Science and technology offers new potential for countering terrorist threats, from suicide bombers to cyber-terrorism and chemical, biological and radiological terrorism, says intelligence expert Sir Richard Mottram
This is an edited version of a lecture delivered by Sir Richard Mottram, Former UK Permanent Secretary for Intelligence, Security and Resilience, at the Euroscience Open Forum Conference in Barcelona, July 18 - 22.
“The role of science and technology in helping to counter terrorism is very important and of significant potential value. But science also potentially contributes to the problem.
For example, there is the awkward fact that scientists, engineers and doctors play a considerable role as terrorists; there is a risk that inadequately regulated scientific activity and the unconstrained dissemination of scientific knowledge may significantly enhance the terrorist threat in its most severe forms; and there is the risk that scientific and technological solutions, for example, developments in sensors, and in biometrics, information handling and communications, could have significant impact on the character of the free society we are seeking to sustain against the efforts of terrorists to undermine it.
Conversely the contribution of science is potentially a very rich one including, helping more effective intelligence gathering, the disruption of terrorist activity and forensic support for the criminal justice system. Science can also help to neutralise or mitigate the effects of terrorist attacks, and can help improve the protection of infrastructure.
One clear lesson to be drawn from the Iraqi weapons of mass destruction episode is the importance of ensuring that intelligence analysis and assessment draws on expert scientific advice and more broadly on the skepticism at the heart of the scientific method.

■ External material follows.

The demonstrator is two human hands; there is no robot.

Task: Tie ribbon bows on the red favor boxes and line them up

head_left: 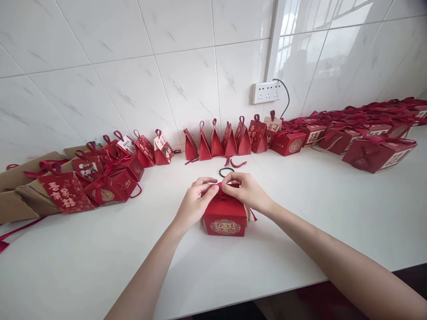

One policy conclusion is the importance of maintaining deep scientific expertise within the intelligence community.
There are a number of areas where the science and engineering community has an important part to play in countering terrorism. One example is the role of social sciences in gaining a better understanding of drivers of extremism.
Another is in covert intelligence and police work where there is increasing scope to exploit advances in sensor technology and increasingly powerful vision processing and data mining capabilities. Increasingly agencies concerned with human intelligence are huge data exploitation businesses, drawing on private sector lessons in the development of social network analysis.
With these changes come substantial issues about possible infringement of civil liberties.
Science can also help with the development of enhanced physical protection against bomb attacks, for example through the development of blast-free materials, and work to protect borders against movement of suspect people and suspect materials. For the future there needs to be an increasing focus on how security can be designed into places and structures.
And sophisticated, science-based capabilities are required to monitor, identify and respond to attacks, whether of a conventional kind, or involving chemical, biological, radiological or nuclear kind.
There are many dimensions to science and terrorism, and I think this is a very difficult area for governments to tackle for a number of reasons. Firstly, there is uncertainty over the likelihood and consequences of the component risks. Intelligence is uncertain. Assessments based on theoretical capabilities that might be deployed, risk being excessively worst case.
Then, the terrorist threat is both domestic and international, linked together in complex ways. The policy response involves nearly all government departments, local government, security agencies, the police, the private sector and individuals. Coordinating and orchestrating this effort is a massive problem generally.
On top of this, individual organisations within the mix have their own science and technology strategies, some of long-standing. But developing a government-wide science and technology strategy for counter-terrorism has proved difficult in the UK, and I suspect elsewhere. And the policies reside at the centre of government, or in other departments, that unlike Defence, are not science- and technology-dominated organisations.”